CL-USER> (lambda (x)
(declare (type (simple-array double-float (4)) x)
(optimize speed))
(sort x #'<))
#<FUNCTION (lambda (x)) {100BFF457B}>
CL-USER> (disassemble *)
; disassembly for (lambda (x))
; 0BFF45CF:       F20F105A01       movsd XMM3, [rdx+1]        ; no-arg-parsing entry point
;      5D4:       F20F104209       movsd XMM0, [rdx+9]
;      5D9:       F20F104A11       movsd XMM1, [rdx+17]
;      5DE:       F20F105219       movsd XMM2, [rdx+25]
;      5E3:       660F2FC3         comisd XMM0, XMM3
;      5E7:       7A0E             jp L0
;      5E9:       730C             jnb L0
;      5EB:       660F28E3         movapd XMM4, XMM3
;      5EF:       660F28D8         movapd XMM3, XMM0
;      5F3:       660F28C4         movapd XMM0, XMM4
[...]
`

Even for vectors of length 8 (the default limit), the specialised merge sort is shorter than SBCL’s inlined heapsort, and about three times as fast on shuffled vectors.

That’s it

It took me much longer to write this up than to code the generator, but I hope this can be useful to other people.
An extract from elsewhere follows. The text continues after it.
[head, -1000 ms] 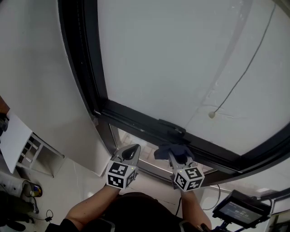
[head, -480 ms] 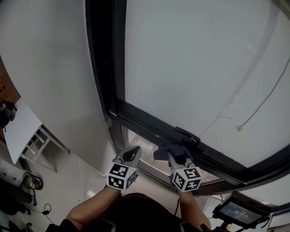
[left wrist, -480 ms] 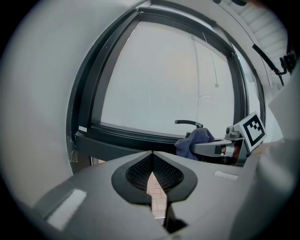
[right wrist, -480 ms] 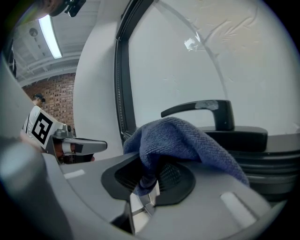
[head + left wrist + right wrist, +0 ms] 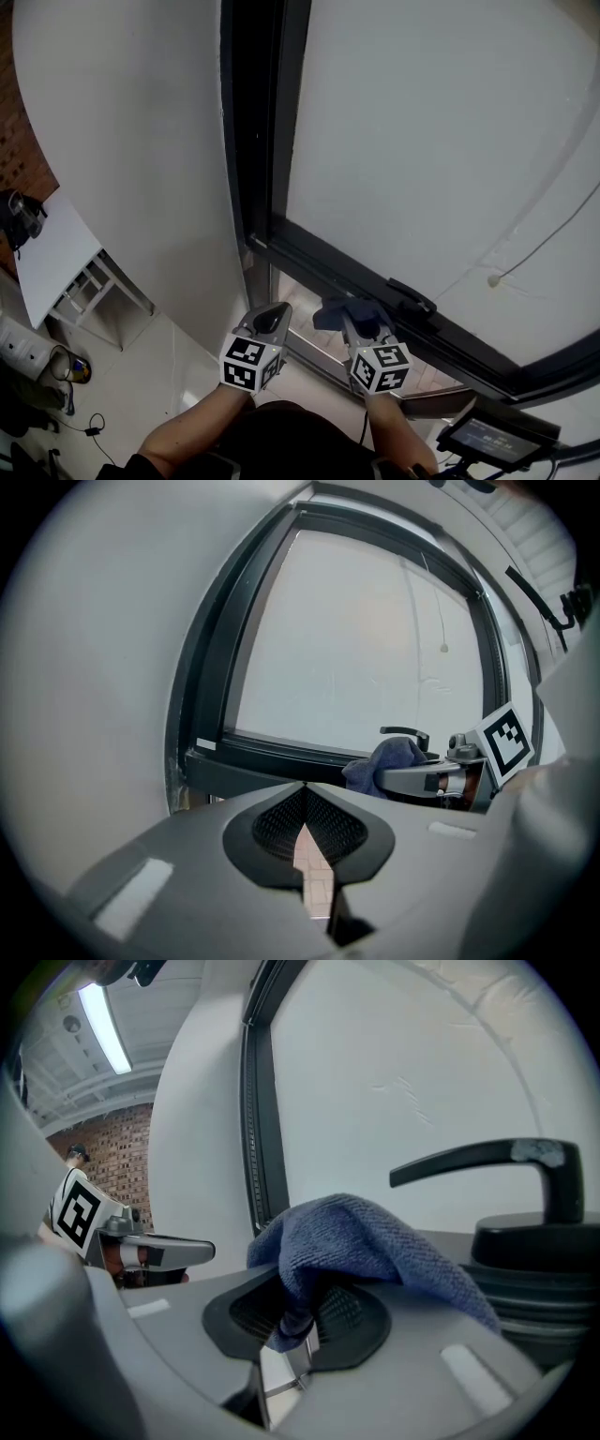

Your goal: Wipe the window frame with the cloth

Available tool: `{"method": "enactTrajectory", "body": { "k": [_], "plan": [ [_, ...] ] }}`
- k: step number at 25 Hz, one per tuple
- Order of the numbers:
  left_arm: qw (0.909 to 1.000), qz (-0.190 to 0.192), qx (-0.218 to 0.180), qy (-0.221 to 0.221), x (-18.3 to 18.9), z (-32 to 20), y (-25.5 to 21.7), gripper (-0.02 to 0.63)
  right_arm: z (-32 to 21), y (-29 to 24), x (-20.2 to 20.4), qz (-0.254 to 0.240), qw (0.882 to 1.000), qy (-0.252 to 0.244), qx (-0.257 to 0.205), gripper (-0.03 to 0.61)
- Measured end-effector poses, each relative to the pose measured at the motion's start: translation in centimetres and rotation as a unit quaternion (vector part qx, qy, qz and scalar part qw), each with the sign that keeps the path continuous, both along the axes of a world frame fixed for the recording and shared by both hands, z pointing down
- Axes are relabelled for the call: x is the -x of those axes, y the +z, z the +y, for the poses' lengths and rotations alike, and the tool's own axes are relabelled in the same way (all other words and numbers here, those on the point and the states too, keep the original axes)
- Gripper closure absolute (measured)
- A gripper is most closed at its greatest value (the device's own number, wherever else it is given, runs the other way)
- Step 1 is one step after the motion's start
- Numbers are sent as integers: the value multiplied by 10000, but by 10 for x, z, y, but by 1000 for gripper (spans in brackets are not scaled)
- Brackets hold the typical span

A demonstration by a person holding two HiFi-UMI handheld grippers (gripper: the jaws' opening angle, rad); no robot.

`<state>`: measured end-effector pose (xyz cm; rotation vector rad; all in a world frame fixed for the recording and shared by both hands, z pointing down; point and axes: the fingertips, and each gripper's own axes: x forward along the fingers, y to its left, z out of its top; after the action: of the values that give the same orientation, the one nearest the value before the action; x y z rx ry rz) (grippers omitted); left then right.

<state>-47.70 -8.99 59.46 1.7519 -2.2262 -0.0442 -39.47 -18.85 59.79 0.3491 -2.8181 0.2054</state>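
**Cloth** (image 5: pixel 361 1237): one, blue, bunched. It is pinched between the jaws of the right gripper (image 5: pixel 298 1324), with its free fold draped over the upper jaw, just left of the handle (image 5: pixel 487 1162).

**Right gripper** (image 5: pixel 359 324): closed on the cloth (image 5: pixel 342 309), tips directed at the frame's lower rail (image 5: pixel 347 265) beside the handle (image 5: pixel 412 301). No view settles whether the cloth touches the rail.

**Left gripper** (image 5: pixel 305 832): jaws pressed together with nothing between them. It is held further left of the handle than the right one and clear of the frame (image 5: pixel 272 752), and appears idle (image 5: pixel 270 320).

**Step in hand (judged):** the cloth is brought up to the lower rail and wiping is at or near its start. The next move calls for pressing the cloth onto the rail and drawing it along, working round the handle's base rather than snagging on it.

**Count:** one cloth, two grippers, one frame, one handle, one pane (image 5: pixel 431 141) above the handle.
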Motion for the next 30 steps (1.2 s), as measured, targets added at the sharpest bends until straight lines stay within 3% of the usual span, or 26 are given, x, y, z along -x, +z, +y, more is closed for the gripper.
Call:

One thing I’d like to note is that sorting networks are much harder to get right than this generator, and pessimise performance: without branches, there must be partially redundant computations on non-power-of-two sizes. In the absence of solid compiler support for conditional swaps, I doubt the additional overhead of optimal sorting networks can be compensated by the simpler control flow, never mind the usual odd-even or bitonic networks.